Using the data that follows, output only the lines from the line with "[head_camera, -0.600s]" up to and including the line with "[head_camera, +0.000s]", exactly, leaving pictures aside.

___ EXERCISE INPUT

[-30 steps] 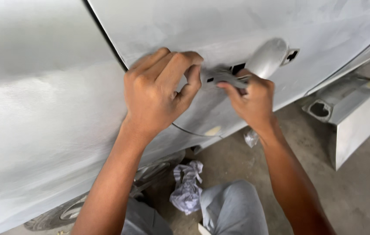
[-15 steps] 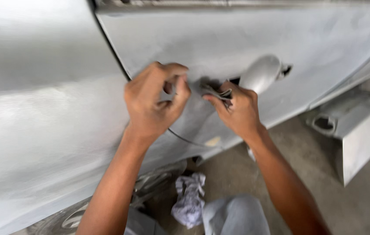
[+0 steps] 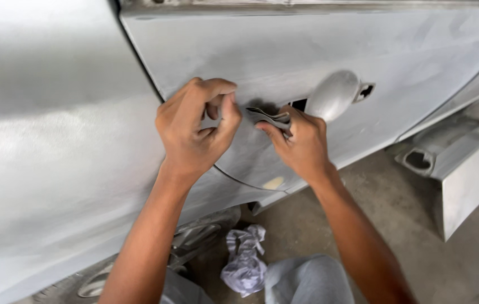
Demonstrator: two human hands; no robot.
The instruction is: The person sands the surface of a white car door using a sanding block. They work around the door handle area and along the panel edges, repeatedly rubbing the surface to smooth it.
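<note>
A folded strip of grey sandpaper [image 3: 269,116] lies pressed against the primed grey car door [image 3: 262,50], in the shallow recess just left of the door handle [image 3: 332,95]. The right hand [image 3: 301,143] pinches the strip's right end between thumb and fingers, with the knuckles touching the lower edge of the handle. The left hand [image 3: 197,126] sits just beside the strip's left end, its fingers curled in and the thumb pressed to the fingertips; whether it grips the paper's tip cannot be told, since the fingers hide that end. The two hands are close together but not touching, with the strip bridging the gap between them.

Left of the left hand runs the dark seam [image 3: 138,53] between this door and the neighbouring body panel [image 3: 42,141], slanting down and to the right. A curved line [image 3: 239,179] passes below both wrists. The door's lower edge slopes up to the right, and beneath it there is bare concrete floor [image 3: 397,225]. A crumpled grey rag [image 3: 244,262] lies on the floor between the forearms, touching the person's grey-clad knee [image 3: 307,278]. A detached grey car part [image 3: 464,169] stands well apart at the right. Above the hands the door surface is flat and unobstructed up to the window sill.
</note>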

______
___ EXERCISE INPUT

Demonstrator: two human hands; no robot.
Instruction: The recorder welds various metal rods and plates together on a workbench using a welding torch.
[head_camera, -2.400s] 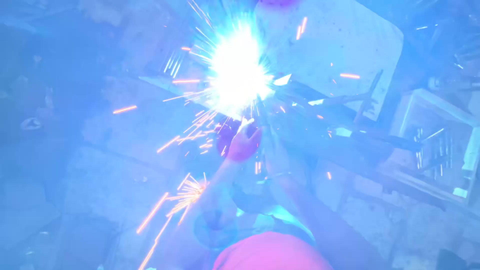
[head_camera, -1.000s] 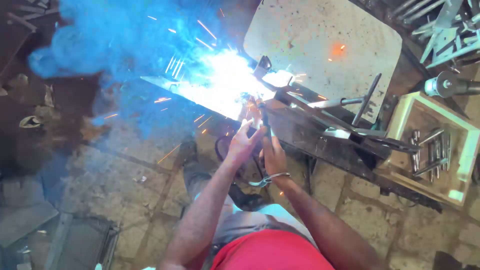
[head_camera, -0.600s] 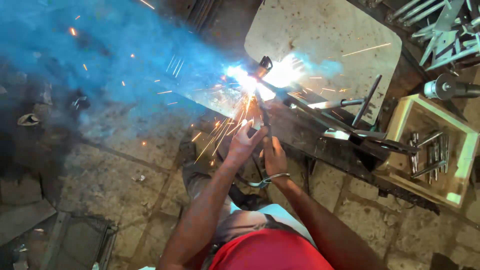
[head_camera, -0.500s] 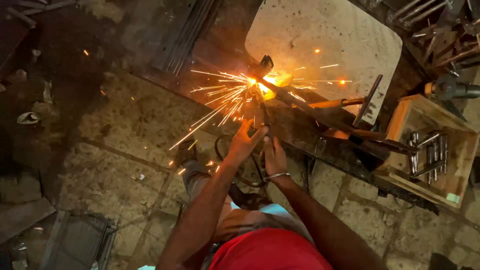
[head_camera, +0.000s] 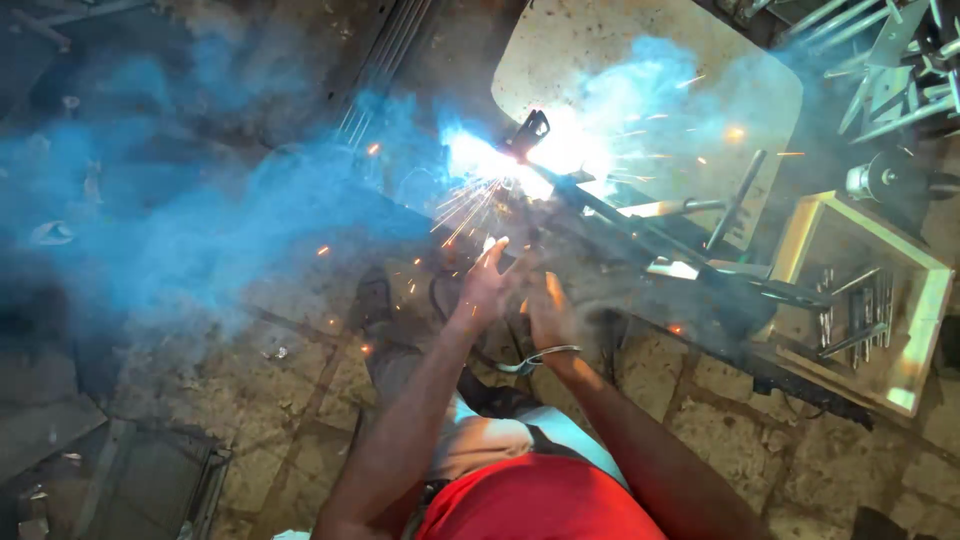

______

**EXERCISE SOLUTION**
[head_camera, -0.600s] 
[head_camera, -0.500s] 
[head_camera, +0.000s] 

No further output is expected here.